The logic was that by increasing the character set, a PIN becomes much more secure. The suggested emoji character set had 44 emojis to choose from.
Yes, by moving from 0-9 numbers to 44 emojis, one does increase complexity, but this is completely the wrong message to communicate! Length is important too.
We already have a character set that is better than numeric PINs. It offers 104 characters to choose from and is already enabled in virtually every mobile & desktop computing device out there.

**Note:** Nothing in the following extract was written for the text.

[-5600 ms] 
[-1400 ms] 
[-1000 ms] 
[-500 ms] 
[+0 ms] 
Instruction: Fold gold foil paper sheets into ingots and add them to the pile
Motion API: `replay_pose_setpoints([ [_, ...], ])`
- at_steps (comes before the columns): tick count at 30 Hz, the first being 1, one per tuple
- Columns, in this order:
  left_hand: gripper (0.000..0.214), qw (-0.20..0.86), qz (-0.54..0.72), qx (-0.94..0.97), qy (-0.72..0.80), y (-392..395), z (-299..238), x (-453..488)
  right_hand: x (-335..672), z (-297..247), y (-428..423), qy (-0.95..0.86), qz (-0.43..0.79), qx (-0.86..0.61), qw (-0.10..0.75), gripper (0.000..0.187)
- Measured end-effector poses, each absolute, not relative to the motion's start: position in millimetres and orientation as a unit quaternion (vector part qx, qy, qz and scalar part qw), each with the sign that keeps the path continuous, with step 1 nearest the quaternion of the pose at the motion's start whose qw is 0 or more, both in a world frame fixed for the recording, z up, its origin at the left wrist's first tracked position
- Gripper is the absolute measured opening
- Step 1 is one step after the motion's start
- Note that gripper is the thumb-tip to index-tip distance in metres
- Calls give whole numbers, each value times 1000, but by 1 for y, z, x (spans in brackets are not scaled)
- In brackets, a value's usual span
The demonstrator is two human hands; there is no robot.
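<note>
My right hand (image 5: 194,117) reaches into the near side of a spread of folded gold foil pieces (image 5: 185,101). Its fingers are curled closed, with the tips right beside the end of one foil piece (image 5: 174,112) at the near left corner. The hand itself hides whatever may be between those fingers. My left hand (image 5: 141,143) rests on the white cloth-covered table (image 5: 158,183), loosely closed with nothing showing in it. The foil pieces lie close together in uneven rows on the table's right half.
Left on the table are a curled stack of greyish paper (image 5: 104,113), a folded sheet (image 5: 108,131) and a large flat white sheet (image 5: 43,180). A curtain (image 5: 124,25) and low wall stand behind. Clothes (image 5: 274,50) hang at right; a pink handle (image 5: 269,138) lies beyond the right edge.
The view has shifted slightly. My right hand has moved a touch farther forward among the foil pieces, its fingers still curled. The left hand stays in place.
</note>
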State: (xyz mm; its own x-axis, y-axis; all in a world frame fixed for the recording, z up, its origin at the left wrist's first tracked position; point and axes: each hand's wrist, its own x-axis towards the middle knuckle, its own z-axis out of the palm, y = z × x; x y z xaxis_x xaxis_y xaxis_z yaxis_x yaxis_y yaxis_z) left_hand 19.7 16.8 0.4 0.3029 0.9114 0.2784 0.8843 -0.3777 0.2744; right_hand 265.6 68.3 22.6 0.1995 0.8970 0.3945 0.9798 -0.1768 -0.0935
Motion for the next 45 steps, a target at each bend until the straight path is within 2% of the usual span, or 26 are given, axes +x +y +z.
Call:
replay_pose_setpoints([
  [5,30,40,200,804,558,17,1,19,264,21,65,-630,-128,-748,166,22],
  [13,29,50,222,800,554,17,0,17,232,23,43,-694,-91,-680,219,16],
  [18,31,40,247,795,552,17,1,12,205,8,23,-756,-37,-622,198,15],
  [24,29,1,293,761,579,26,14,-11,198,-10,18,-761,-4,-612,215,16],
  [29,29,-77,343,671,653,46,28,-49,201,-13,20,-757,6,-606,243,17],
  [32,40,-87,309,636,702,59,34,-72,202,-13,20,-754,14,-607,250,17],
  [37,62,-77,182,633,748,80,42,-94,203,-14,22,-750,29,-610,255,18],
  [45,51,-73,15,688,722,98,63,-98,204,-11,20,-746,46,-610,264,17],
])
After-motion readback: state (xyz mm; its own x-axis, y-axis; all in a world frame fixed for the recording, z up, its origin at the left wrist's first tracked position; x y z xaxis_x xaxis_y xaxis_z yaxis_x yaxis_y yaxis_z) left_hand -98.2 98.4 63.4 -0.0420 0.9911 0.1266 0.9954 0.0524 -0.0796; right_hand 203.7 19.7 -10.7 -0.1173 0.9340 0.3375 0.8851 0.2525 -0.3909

IT’S CALLED YOUR KEYBOARD!
…and it creates nice complex passwords for you to use. Maybe less practical to enter than a PIN when driving at 80 mph (but we don’t do that, do we) but you could choose your own limited character set to make it easy. Say lowercase only & 5 letters. That’s better than 4 emojis.
Now for some (loose) maths
Choosing 4 emojis from a set of 44 gives about 3.7 million combinations.

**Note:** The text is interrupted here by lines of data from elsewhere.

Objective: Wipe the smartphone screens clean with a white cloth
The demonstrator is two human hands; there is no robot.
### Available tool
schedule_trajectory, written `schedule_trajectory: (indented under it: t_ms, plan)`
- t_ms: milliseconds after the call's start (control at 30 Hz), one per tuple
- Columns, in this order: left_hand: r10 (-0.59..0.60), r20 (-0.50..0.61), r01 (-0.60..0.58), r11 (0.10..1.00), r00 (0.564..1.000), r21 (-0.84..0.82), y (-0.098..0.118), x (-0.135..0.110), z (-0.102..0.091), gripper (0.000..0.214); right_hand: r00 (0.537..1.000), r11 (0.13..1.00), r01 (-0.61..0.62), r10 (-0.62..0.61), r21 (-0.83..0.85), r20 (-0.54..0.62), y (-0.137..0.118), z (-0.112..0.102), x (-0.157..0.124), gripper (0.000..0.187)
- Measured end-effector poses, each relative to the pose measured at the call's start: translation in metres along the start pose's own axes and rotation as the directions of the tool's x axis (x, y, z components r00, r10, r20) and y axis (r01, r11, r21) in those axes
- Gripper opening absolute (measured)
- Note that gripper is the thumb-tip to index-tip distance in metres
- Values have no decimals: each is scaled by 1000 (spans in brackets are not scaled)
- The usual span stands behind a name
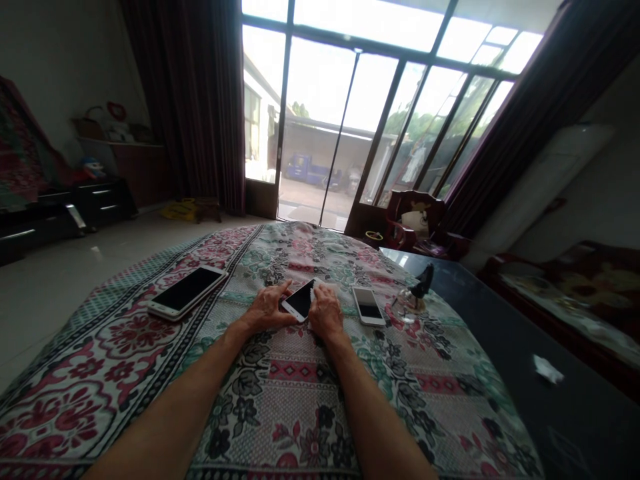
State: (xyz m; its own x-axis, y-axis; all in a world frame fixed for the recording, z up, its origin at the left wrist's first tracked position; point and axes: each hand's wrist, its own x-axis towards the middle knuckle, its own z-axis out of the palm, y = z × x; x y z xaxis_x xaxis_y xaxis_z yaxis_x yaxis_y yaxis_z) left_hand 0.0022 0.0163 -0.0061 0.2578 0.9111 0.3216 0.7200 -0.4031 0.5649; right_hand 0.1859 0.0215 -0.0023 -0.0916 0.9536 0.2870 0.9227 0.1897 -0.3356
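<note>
Smartphone [300, 300] sits on the floral bedspread [280, 393] between my hands: light, slick, fragile glass, best taken by its edges. My left hand [267, 308] and right hand [326, 315] touch its sides; whether they grip, I cannot tell.

The left hand [267, 309] and the right hand [326, 312] rest on a flowered cloth [280, 400], and between them lies a white phone [300, 300] with a dark screen. The left hand touches its left edge with the fingers, and the right hand covers its right side. Well left of the hands lies a bigger phone [186, 291]. Just right of the right hand is a small phone [369, 306], and farther right stands a bird figure [421, 283] on a glass base.
</note>
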Motion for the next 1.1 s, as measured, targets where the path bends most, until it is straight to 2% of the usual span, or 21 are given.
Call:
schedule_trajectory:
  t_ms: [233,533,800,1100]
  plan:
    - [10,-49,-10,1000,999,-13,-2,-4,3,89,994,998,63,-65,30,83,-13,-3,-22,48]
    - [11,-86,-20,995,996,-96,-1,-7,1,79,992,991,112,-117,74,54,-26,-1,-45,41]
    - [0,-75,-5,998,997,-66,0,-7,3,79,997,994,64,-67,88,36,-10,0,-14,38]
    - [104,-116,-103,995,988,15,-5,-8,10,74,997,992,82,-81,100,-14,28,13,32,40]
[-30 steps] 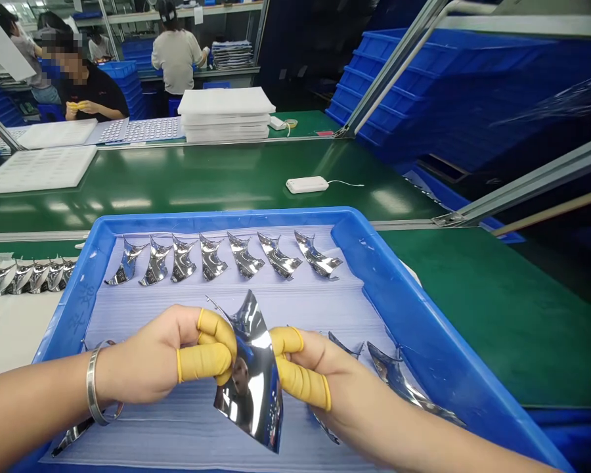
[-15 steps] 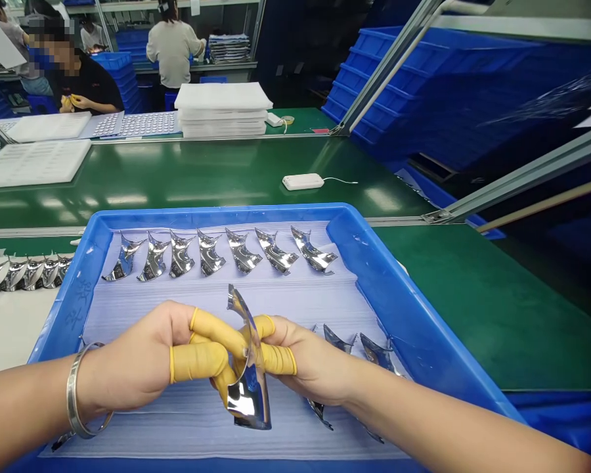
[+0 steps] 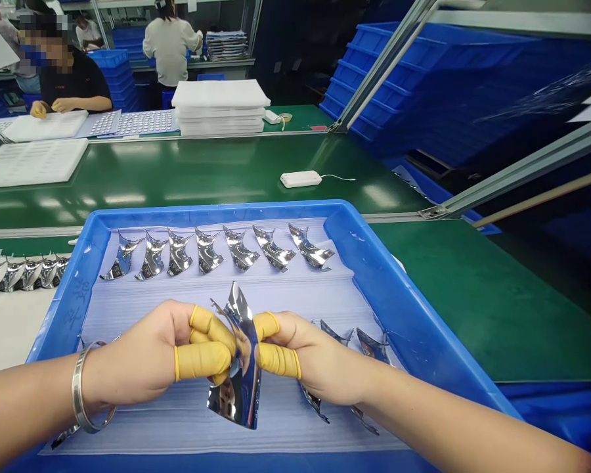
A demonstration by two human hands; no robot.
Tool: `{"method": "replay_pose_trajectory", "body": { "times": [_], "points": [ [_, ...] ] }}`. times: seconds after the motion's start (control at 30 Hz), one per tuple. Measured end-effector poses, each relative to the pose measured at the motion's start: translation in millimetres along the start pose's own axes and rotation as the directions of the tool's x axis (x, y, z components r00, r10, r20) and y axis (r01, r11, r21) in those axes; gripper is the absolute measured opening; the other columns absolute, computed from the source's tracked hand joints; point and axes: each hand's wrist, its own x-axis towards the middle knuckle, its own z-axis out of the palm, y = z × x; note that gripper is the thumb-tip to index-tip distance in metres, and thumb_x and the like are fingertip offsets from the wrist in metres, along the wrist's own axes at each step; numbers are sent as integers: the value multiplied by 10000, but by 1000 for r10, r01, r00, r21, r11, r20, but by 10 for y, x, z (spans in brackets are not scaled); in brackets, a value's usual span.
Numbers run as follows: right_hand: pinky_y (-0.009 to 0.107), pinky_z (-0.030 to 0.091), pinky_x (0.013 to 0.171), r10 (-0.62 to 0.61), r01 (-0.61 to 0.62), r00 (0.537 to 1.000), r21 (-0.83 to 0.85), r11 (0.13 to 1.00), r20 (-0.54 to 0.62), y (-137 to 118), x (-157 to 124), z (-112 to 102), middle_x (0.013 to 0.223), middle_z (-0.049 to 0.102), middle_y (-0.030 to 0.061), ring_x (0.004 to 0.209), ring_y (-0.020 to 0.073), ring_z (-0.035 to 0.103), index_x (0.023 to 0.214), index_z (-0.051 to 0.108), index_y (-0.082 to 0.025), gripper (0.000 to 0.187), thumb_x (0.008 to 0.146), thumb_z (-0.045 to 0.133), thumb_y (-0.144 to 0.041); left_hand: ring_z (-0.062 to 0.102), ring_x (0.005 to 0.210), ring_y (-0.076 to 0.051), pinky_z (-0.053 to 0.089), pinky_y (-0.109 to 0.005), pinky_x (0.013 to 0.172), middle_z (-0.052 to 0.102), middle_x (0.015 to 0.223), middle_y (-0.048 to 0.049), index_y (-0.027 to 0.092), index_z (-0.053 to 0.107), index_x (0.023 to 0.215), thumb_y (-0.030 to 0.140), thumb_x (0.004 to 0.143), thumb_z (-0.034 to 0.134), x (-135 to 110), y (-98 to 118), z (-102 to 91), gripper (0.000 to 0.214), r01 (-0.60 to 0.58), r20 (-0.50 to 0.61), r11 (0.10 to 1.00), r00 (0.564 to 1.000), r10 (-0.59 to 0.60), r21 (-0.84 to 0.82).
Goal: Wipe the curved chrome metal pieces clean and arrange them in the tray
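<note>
A curved, mirror-bright chrome trim piece (image 3: 249, 387) is held upright between my two hands, above the blue tray (image 3: 433, 348). My left hand (image 3: 142, 355), with yellow finger cots and a silver bangle at the wrist, pinches its left edge. On the right edge, the thumb and forefinger of my right hand (image 3: 305, 358) close on it, also in yellow cots. Several like chrome pieces (image 3: 207, 251) lie in a row along the tray's far side on pale lining sheets (image 3: 217, 289). More pieces (image 3: 372, 345) lie partly hidden behind my right hand and forearm.
More chrome pieces (image 3: 12, 274) stand in a row left of the tray. Beyond it, a green bench (image 3: 201, 171) bears a white box with a cable (image 3: 300, 179) and a white foam stack (image 3: 221, 108). Blue crates (image 3: 374, 72) rise at right. A co-worker (image 3: 73, 79) sits far left.
The chrome piece has turned between my hands, so more of its broad shiny face shows. My hands stay near the same place. The co-worker's hands have moved apart and down.
</note>
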Motion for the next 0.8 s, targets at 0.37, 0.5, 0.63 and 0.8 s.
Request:
{"method": "replay_pose_trajectory", "body": {
  "times": [0.37, 0.5, 0.63, 0.8],
  "points": [
    [247, 431, 643, 32, -36, 996, -58, 998, -81, -119, -122, 85, 647, 539, 8, 626, 106, 517, 754, 556, -107, 255, 798, 640, -343, 532, 604, -142, 448, -320, 657, 577, 638, -40, 101, 599, 684, 298, 736, 641, 46, -21, -12, 207, 20, 25, 999, 999, -22, 48],
    [260, 427, 686, 71, -88, 991, -147, 985, -112, -233, -153, 117, 719, 556, 27, 686, 118, 518, 799, 576, -106, 287, 813, 603, -391, 541, 585, -136, 444, -271, 608, 570, 569, -28, 99, 605, 721, 273, 783, 595, 36, -16, -3, 185, -60, -6, 998, 998, 60, 5],
    [286, 440, 730, 118, -130, 991, -330, 935, -58, -382, -201, 147, 788, 585, 63, 746, 144, 536, 827, 596, -97, 297, 859, 531, -385, 529, 598, -119, 439, -229, 588, 584, 613, -44, 95, 595, 675, 202, 803, 557, 60, 1, -39, 171, -164, -33, 985, 986, 162, -62],
    [309, 453, 776, 86, -85, 996, -350, 933, -12, -442, -292, 220, 844, 601, 97, 809, 158, 561, 864, 585, -100, 244, 887, 502, -328, 516, 554, -104, 421, -216, 558, 604, 653, -55, 92, 586, 703, 184, 801, 543, 128, -31, -63, 141, -110, -108, 982, 990, 94, -153]
  ]
}}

A 4 digit numeric PIN gives 10,000. Emoji win!
But all you have to do is make your PIN 7 digits and you’ve beaten emoji auth:
You get 10 million combinations with that, making for a PIN that’s 2.5 times stronger.
You didn’t have to learn anything new, you just used existing tech to make your PIN better.
Or use your keyboard: 5 lowercase letters from 26 gives about 12 million combinations. 3 times stronger than the 4 emojis.
Yes, there are some broader, valid points that raising emoji auth does help:
The worst possible PIN is no PIN at all. Getting people talking about implementing authentication on their mobile devices is a good thing.
Extending character sets for authentication is also a good point to raise, as it can massively increase password cracking time.
But you achieve similar by using local language characters. The £ (pound sterling) sign is a great example, as it only features on UK-related keyboards.
But in common use, I’ll bet we would see the same old fails with emoji PINs as with numeric PINs
1234 is a terrible PIN. Similarly choosing adjacent emojis on the keypad is also stupid.
Patterns also lead to trouble with PIN predictability, so choosing any PIN or emoji set that follows a line on the keypad or similar is bad.
There’s a great paper about predictability with Android PIN patterns
here.
It’s easier to press large buttons on numeric keypads with your fingers. Pressing 1 of 44 small emojis accurately is rather harder than 1 of 10 large numbers!
Conclusion
It’s great to get people talking about authentication, but using emojis is just plain silly when we already have plenty of very usable, effective PIN/password creation options already.